##### DATA PROVIDED #####
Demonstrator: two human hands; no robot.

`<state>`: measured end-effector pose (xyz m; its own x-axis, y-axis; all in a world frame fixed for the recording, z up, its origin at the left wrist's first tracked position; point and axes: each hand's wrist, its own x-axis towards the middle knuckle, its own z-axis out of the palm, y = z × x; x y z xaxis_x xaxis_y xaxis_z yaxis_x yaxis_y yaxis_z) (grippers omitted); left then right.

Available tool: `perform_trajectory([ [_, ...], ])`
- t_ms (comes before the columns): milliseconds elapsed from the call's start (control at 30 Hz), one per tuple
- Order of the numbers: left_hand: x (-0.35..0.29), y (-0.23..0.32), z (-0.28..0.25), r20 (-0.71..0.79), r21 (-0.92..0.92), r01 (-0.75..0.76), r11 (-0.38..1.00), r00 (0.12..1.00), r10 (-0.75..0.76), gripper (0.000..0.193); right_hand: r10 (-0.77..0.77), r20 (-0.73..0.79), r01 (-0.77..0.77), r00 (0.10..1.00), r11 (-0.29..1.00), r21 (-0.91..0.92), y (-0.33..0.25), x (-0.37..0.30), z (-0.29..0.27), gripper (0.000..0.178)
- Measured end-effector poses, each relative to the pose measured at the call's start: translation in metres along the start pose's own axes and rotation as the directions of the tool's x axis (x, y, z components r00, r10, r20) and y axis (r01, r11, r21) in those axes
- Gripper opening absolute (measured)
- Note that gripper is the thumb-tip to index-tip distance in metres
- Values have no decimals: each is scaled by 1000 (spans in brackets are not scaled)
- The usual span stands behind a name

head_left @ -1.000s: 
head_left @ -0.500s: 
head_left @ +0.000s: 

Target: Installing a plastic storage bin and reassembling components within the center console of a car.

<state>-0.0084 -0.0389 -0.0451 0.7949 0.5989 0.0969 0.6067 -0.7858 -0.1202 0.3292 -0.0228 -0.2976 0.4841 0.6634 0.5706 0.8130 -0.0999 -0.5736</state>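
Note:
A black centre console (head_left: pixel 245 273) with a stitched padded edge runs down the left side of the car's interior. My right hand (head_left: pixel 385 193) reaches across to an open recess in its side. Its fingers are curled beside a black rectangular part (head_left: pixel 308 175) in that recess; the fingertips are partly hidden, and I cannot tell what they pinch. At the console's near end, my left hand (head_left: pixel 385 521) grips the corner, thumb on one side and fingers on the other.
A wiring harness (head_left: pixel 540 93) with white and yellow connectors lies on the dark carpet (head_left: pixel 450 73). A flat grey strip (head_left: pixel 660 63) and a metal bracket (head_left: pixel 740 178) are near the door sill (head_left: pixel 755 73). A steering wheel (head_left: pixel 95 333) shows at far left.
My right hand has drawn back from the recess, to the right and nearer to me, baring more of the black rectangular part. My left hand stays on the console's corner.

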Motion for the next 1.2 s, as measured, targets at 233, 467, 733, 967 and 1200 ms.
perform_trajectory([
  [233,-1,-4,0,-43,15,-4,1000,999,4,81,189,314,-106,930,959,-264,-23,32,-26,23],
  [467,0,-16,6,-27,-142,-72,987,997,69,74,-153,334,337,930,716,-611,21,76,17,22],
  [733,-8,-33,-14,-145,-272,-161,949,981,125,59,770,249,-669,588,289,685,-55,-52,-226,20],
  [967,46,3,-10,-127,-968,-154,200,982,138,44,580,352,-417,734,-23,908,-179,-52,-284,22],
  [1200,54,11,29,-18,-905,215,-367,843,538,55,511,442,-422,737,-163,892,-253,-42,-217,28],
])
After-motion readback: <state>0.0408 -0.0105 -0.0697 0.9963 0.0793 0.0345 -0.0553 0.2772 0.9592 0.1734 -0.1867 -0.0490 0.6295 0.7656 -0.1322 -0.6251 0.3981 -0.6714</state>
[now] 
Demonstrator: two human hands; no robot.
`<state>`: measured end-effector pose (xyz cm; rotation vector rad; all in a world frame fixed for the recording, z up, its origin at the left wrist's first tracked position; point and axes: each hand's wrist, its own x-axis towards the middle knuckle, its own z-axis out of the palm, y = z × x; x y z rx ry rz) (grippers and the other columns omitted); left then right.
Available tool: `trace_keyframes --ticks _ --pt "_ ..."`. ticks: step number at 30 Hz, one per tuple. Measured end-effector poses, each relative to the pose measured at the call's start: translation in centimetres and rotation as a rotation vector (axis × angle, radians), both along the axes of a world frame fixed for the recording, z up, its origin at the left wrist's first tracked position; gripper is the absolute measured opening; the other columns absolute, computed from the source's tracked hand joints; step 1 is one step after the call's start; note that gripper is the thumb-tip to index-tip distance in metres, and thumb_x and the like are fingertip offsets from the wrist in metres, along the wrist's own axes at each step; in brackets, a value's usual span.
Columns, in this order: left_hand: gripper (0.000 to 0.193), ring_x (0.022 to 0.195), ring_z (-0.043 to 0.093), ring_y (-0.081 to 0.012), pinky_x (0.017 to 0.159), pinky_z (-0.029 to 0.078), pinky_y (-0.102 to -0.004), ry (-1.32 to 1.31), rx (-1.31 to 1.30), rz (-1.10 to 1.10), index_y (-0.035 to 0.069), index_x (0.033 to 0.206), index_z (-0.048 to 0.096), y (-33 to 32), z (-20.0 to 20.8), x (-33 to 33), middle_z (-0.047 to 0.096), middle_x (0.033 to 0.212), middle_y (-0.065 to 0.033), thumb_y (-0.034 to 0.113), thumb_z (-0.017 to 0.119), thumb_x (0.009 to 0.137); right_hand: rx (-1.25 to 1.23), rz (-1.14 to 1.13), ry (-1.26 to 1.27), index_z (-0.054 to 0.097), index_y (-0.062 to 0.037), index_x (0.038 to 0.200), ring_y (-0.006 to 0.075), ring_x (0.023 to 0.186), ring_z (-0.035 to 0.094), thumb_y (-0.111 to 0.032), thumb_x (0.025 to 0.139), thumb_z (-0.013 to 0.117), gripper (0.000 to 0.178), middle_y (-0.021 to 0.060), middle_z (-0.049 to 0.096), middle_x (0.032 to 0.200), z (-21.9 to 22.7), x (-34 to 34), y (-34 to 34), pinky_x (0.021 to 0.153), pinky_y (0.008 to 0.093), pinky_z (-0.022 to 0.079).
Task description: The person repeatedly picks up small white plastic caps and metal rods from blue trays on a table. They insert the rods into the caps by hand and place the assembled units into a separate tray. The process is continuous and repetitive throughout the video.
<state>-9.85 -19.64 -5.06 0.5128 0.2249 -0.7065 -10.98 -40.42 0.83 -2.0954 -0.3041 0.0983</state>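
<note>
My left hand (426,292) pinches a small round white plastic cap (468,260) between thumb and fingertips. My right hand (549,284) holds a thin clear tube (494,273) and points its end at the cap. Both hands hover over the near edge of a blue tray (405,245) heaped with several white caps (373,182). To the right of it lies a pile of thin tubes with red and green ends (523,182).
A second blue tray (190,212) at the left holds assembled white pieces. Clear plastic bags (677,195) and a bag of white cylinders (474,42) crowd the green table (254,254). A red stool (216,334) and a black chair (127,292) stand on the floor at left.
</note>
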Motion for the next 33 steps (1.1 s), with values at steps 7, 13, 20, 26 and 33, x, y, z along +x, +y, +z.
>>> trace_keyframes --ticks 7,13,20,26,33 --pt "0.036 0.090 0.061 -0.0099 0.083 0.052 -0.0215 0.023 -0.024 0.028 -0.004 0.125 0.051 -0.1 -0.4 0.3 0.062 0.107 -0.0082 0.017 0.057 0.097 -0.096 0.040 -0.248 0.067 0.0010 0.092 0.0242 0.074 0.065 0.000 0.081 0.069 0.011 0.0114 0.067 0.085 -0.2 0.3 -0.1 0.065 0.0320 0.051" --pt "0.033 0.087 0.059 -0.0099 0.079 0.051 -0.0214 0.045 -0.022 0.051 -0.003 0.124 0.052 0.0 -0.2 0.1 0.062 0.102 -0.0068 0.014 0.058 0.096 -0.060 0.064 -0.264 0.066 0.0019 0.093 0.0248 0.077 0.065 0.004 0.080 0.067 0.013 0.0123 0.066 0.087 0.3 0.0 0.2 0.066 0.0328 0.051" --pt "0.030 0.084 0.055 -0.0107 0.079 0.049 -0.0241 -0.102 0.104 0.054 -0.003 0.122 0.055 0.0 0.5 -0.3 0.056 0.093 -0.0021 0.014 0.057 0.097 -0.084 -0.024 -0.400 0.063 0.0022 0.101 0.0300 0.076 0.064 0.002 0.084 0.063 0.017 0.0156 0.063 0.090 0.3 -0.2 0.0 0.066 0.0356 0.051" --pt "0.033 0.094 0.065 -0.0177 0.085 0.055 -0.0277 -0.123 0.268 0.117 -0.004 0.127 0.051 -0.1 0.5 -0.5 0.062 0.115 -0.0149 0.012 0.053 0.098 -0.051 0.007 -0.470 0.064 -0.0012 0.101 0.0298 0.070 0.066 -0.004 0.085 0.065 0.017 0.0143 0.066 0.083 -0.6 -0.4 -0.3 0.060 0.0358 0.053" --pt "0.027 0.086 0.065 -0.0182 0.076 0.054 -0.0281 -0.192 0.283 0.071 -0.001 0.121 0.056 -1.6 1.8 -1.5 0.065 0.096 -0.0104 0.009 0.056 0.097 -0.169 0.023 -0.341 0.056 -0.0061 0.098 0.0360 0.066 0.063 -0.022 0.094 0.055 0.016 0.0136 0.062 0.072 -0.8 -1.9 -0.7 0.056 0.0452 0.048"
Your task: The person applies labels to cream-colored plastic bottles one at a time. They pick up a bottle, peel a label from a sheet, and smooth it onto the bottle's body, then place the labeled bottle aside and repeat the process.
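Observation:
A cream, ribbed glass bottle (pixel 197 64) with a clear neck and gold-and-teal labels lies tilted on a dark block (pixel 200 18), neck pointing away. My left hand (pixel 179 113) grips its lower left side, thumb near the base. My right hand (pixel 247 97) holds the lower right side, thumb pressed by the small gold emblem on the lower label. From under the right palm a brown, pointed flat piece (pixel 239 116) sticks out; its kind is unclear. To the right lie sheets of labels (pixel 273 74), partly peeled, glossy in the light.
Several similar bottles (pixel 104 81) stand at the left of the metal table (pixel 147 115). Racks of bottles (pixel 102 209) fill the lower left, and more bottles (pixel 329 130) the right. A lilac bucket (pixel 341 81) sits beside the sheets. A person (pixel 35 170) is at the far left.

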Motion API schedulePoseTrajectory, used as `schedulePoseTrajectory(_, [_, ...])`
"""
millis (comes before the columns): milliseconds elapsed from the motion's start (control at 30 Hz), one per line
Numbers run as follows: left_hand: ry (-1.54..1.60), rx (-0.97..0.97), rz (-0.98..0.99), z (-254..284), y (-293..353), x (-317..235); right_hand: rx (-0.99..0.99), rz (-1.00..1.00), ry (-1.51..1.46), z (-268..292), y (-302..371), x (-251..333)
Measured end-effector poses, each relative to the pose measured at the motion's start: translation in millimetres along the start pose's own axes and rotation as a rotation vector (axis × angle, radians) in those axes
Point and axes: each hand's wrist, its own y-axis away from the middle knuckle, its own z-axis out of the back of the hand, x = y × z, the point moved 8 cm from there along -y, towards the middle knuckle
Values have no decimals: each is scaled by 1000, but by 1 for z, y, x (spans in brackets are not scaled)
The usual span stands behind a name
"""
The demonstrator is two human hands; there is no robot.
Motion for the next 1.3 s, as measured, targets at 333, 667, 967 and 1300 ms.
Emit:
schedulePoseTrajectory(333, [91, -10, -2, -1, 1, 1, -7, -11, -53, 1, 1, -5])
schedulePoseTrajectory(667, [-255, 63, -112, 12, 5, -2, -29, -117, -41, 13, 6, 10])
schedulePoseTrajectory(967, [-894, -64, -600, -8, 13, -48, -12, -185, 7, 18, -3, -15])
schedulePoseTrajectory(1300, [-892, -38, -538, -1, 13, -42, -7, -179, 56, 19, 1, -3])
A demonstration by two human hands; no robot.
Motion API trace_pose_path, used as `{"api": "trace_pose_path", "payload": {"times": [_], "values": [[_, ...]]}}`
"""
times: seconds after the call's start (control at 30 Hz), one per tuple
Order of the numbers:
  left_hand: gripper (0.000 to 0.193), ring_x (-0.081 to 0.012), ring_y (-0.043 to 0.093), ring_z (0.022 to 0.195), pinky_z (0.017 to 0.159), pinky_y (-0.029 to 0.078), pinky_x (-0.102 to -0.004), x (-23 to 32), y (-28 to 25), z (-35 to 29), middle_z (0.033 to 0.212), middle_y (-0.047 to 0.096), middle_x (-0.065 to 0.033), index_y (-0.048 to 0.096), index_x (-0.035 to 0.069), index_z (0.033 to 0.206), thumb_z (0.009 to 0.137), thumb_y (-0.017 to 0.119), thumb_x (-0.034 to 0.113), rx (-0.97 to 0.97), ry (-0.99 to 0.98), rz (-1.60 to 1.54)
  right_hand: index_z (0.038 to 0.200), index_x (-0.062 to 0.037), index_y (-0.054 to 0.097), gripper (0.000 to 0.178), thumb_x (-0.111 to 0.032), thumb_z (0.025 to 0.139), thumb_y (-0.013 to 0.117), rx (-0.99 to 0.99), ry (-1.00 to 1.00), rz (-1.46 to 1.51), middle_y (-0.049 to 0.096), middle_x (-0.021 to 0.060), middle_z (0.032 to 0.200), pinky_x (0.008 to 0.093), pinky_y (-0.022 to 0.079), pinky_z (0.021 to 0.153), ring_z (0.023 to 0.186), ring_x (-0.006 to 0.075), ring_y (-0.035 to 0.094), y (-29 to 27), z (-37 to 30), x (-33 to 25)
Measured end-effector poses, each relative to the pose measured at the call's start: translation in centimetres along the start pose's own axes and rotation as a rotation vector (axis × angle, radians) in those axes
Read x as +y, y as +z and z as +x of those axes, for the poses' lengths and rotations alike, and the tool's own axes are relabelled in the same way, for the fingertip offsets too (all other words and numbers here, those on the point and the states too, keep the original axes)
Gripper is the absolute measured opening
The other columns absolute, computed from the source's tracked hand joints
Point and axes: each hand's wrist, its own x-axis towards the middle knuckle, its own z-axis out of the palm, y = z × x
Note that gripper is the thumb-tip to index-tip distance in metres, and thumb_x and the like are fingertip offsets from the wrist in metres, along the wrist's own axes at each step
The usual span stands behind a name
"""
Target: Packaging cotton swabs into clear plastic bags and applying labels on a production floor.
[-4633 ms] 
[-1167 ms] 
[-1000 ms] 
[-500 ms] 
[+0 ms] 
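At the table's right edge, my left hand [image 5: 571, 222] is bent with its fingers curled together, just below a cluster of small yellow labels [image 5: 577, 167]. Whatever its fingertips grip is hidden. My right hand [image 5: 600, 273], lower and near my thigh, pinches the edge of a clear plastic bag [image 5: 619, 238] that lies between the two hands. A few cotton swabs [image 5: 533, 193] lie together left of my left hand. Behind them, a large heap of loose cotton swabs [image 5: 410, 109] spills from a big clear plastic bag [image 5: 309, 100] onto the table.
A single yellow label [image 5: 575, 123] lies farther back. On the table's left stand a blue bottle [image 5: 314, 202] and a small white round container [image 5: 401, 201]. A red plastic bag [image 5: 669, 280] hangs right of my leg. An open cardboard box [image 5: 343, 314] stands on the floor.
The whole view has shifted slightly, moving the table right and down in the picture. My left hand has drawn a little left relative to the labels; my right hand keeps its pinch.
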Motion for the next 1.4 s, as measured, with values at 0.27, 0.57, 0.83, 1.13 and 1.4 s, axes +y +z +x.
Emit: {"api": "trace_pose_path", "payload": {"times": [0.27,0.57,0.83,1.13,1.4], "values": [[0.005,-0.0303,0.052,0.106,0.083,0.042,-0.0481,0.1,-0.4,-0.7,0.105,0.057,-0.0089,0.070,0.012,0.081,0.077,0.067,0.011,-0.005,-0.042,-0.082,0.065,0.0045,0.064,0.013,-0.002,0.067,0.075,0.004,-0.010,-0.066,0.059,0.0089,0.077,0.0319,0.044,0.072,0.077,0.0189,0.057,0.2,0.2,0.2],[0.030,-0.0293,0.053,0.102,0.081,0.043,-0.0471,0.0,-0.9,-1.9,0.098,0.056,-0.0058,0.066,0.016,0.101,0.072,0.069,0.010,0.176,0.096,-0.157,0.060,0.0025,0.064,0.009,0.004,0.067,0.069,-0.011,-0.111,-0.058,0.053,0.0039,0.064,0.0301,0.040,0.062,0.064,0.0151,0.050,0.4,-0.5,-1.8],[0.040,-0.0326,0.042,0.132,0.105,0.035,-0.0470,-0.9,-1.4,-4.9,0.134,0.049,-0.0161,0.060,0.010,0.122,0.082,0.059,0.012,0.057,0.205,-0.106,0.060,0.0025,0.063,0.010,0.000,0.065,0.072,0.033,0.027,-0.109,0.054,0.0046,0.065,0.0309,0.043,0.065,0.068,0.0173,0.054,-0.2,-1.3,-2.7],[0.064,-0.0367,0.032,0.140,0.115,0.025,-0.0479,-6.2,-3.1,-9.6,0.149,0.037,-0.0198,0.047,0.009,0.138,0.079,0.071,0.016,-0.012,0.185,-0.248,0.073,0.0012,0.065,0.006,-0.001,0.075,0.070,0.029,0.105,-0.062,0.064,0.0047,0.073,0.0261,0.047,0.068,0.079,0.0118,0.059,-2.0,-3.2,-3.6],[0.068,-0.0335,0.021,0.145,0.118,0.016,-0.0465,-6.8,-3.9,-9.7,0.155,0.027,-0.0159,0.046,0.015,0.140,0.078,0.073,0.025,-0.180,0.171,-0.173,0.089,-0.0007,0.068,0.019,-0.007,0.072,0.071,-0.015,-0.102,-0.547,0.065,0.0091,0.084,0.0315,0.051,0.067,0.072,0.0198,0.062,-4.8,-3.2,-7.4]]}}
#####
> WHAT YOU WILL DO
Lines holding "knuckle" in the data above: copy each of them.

> EXERCISE RESPONSE
`<state>`: measured end-effector pose (xyz m; its own x-axis, y-axis; all in a world frame fixed for the recording, z up, its origin at the left wrist's first tracked position; point and axes: each hand's wrist, its own x-axis towards the middle knuckle, its own z-axis out of the palm, y = z × x; x y z xaxis_x xaxis_y xaxis_z yaxis_x yaxis_y yaxis_z) (grippers omitted); left then right.
`<state>`: measured end-effector pose (xyz cm; rotation vector rad; all in a world frame fixed for the recording, z up, its origin at the left wrist's first tracked position; point and axes: each hand's wrist, its own x-axis towards the middle knuckle, its own z-axis out of the palm, y = z × x; x y z rx ry rz) (grippers and the other columns omitted); left then right.
Point and axes: each hand's wrist, its own y-axis away from the middle knuckle, its own z-axis out of the back of the hand, x = y × z, the point moved 8 cm from there along -y, towards the middle knuckle
Point and axes: each hand's wrist, its own x-axis towards the middle knuckle, its own z-axis out of the palm, y = z × x

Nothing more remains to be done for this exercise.